What Did You Just Say? Toward Detecting Imperceptible Audio Adversarial Attacks

Modern adversarial attacks against automatic speech recognition (ASR) systems are vicious and often undetectable to the naked ear. An adversary might play what appears to be classical music but in fact is transcribed by a smartphone as "Hey Google, send $1000 to 123-456-7890". We propose a two-fold mechanism for automatically detecting such attacks. Firstly, we train an LSTM over the output logits of Mozilla's DeepSpeech (Bi-LSTM) model on both adversarial and non-attacked examples to classify such examples, and achieve a 99.1% validation accuracy.

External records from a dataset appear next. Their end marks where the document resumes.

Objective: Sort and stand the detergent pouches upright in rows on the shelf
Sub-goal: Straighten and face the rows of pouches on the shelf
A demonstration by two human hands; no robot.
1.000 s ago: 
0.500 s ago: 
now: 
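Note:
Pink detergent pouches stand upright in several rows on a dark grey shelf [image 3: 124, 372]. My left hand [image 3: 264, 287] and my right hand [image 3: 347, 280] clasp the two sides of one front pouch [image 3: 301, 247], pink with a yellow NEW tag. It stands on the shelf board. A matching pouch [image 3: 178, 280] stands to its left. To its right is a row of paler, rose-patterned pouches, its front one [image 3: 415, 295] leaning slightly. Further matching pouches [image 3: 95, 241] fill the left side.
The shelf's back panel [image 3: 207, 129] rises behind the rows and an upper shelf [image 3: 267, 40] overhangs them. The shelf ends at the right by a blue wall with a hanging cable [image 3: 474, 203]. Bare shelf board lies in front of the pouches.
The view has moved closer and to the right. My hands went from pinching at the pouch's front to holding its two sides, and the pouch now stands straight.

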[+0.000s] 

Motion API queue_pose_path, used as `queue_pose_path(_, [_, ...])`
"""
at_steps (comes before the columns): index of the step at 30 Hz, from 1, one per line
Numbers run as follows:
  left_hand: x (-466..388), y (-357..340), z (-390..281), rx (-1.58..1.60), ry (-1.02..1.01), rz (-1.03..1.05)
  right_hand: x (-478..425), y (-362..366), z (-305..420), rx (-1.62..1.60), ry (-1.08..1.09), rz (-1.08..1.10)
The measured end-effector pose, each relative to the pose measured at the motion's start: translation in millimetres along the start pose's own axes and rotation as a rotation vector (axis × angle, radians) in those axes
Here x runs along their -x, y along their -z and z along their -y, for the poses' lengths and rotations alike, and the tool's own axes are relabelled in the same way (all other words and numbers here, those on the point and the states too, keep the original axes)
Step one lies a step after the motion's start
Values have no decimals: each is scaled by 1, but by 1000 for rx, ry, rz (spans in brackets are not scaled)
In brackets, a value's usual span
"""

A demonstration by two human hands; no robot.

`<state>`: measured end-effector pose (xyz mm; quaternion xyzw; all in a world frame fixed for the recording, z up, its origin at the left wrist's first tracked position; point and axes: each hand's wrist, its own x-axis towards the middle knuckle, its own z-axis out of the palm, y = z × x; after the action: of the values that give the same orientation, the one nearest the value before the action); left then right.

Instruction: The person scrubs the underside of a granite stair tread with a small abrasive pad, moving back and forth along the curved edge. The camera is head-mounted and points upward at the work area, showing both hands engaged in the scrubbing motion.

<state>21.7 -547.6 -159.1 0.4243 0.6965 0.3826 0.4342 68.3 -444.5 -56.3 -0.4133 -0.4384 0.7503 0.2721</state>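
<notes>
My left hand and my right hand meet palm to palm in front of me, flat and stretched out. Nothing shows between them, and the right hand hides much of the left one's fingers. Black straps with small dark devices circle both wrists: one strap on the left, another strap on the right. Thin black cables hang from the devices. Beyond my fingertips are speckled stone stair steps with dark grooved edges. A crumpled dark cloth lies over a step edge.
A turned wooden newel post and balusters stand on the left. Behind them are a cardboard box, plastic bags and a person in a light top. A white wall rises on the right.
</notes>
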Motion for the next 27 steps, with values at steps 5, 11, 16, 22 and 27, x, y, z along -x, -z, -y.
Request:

Moreover, we pass the raw audio through DeepSpeech twice, once under a 512-frame window MFCC transform and once under a 256-frame window, and compute both the character error rate (CER) and word error rate (WER) between the two output transcriptions. We set a threshold on the CER, classifying everything over 40% error between the transcriptions as adversarial and everything under such as benign, and are able to achieve 99.3% validation accuracy. Our results show that a) adversarial attacks against models are well-characterized by a model's own feature representations, and a detector can be easily trained on such, and b) iterative optimization-based attacks (such as Carlini-Wagner's audio adversarial attack, as used here) which seek to create minimal noise are highly vulnerable to disruption and rely on an exact inference process, which can be broken down by e.g. altering a preprocessing hyperparameter.